The panel commenced with a splash of cold water on the industry’s face as each of the panelists on stage was asked to justify his or her company’s existence.

“There are more than 30 companies that are operating Earth-observation satellites or have announced their intentions to do so. And there are more than 100 companies that are planning to help customers make sense of the data,” observed Tarr, who predicted the future demise of many current start-ups. “Given the very large number of players in this space, why do you believe you will be among the winners?”

The consensus among panelists was that success is contingent on collaboration.

“For people to be successful, you need to team together and be part of the greater community,” Baker said.

The reason teamwork is so essential, panelists agreed, is that commercial remote sensing derives its value not from pixels, but from insights.
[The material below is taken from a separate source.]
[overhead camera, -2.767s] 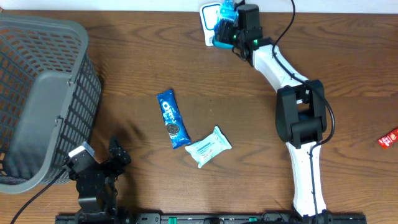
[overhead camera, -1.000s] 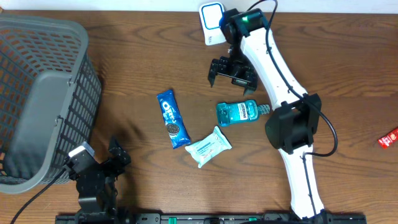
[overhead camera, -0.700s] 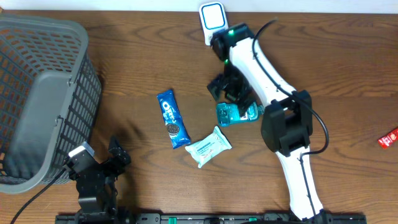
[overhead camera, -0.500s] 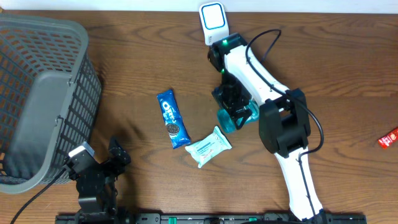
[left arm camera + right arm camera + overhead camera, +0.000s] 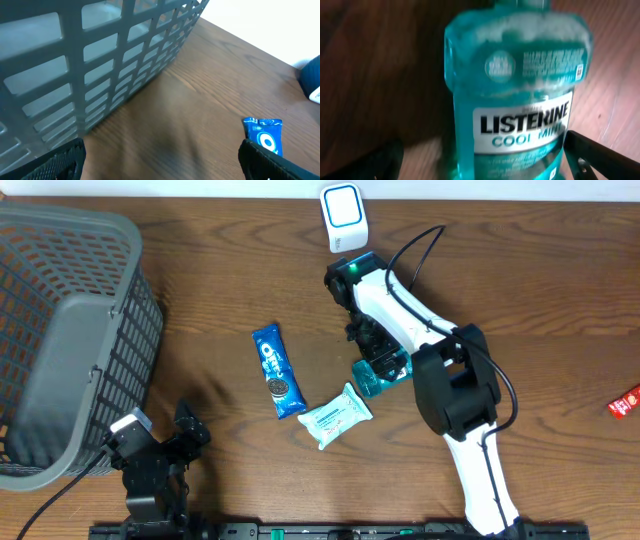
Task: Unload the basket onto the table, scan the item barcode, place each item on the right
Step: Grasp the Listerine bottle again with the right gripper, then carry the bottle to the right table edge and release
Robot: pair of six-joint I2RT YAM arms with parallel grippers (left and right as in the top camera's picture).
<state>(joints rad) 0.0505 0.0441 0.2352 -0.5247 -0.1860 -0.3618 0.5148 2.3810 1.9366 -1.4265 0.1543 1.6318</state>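
Bottle (image 5: 517,75): flat, label up, middle of worktop.
Right hand (image 5: 485,157): spread just above it, likely to grasp.
Left hand (image 5: 162,161): spread, idle, front edge.
Scanner (image 5: 343,215): far edge, the bottle's likely destination.

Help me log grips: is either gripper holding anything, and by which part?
Nothing held: right gripper stands open over the teal plastic Listerine bottle; left gripper open and empty.

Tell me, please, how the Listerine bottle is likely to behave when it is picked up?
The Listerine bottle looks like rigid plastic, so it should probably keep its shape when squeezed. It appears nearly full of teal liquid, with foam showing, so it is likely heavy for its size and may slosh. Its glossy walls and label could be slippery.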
And the best, most reliable insights are the product of collective rather than individual wisdom.

“To answer really tough questions … no one sensor is going to [be enough],” Potere said. “So finding ways to play well together so we can bring the context to the table that we need to solve problems without ruinous engineering burden on our front is, I think, going to be a really important factor.”

Another really important factor will be artificial intelligence (AI) and machine learning, which will be essential as the industry further pivots from building platforms that collect data to developing solutions that exploit it.
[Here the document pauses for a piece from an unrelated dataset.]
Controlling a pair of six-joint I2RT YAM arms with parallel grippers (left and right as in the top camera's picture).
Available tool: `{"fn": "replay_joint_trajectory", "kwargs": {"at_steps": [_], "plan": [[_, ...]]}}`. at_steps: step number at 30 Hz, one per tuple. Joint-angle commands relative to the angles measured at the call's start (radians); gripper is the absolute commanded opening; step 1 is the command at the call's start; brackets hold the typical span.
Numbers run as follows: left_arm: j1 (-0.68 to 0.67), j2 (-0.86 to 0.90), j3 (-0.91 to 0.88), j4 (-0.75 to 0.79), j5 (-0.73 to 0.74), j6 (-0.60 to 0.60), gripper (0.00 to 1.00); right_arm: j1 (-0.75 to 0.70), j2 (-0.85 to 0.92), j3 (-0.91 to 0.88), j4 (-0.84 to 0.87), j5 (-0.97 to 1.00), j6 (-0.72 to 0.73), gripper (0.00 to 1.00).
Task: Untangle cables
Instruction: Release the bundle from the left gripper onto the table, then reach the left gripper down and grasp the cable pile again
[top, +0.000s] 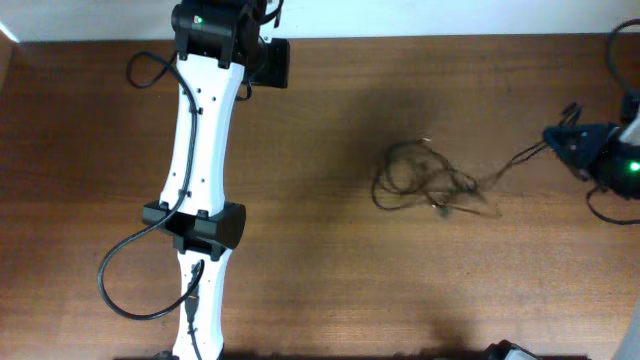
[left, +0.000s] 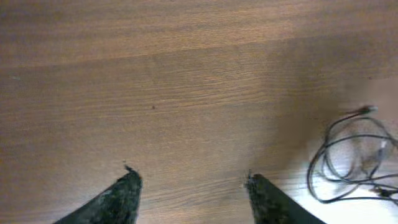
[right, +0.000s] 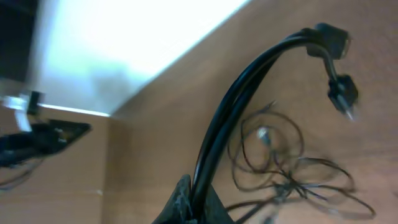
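Overhead, the cables (top: 430, 180) lie in a loose tangle toward 3 o'clock of the table (top: 320, 290), well clear of its far edge at 12 o'clock. One strand runs on toward 3 o'clock into my right gripper (top: 562, 138), at the margin of the view. Bare wood lies between the tangle and the left arm (top: 195, 150), which stretches from 6 to 12 o'clock on the left side. Only the right wrist view shows the grip: jaws closed on a doubled cord that arches up to plug ends (right: 336, 62) at 1 o'clock. In the left wrist view the left gripper (left: 191, 179) stands open over bare wood, with the tangle at 4 o'clock.
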Motion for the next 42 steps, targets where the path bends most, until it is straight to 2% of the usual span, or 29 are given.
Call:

“What [machine learning] allows us to do is deal with a volume of data that is beyond daunting for any individual human,” Scott said. “In one day’s collection for the DigitalGlobe constellation it would probably take a human something like 85 years to go chew through all that data. So it’s just not practical.”

In a future where AI is baked into virtually everyone’s business model, what will differentiate one company from the next will be the quality of its algorithms, panelists predicted.
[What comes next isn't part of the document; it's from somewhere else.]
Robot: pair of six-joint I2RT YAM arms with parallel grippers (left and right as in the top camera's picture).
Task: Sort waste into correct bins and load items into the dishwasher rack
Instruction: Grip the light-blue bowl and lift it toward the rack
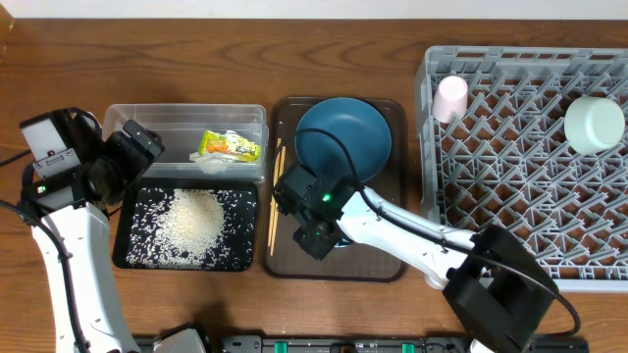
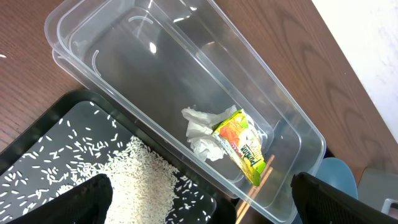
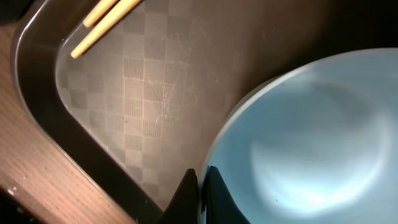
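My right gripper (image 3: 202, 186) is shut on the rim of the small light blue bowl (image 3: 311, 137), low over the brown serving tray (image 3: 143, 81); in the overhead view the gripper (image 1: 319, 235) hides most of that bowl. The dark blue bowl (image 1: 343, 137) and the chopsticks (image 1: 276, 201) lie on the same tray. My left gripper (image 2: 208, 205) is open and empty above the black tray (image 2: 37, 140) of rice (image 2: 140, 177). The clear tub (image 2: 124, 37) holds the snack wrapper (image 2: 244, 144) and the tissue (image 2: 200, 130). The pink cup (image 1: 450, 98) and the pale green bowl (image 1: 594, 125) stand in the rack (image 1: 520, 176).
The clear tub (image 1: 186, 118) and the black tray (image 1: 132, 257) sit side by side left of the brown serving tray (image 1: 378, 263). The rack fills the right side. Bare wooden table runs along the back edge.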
“You need to be able to trust the result of the algorithm, and that involves extensive training of the algorithms,” Scott continued. “That’s one of the reasons why we’ve supported a number of efforts to create large-scale training sets, so that they improve the quality of the algorithms over time.”

Until algorithms reach peak maturity, the companies poised to dominate are those that can best exploit human resources alongside technology.

“What helped us build [TellusLabs] a couple years ago was high-quality feature engineering. And by that I mean taking the raw data feeds from [commercial satellites] and making them physically meaningful,” Potere said. “That takes domain experience. We call it human-led machine learning. That means we’re hiring meteorologists and agronomists—people that really know the domain that we’re focused in—and we’re not letting deep-learning systems reinvent 50 years of remote sensing science.”

Clearly, commercial remote sensing companies face many challenges. Those at their helms, however, remain bullish about the opportunity.

“Not [everyone] will make it,” Tarr said. “But those who do will play an important role in making our world a better, more transparent, and safer place.”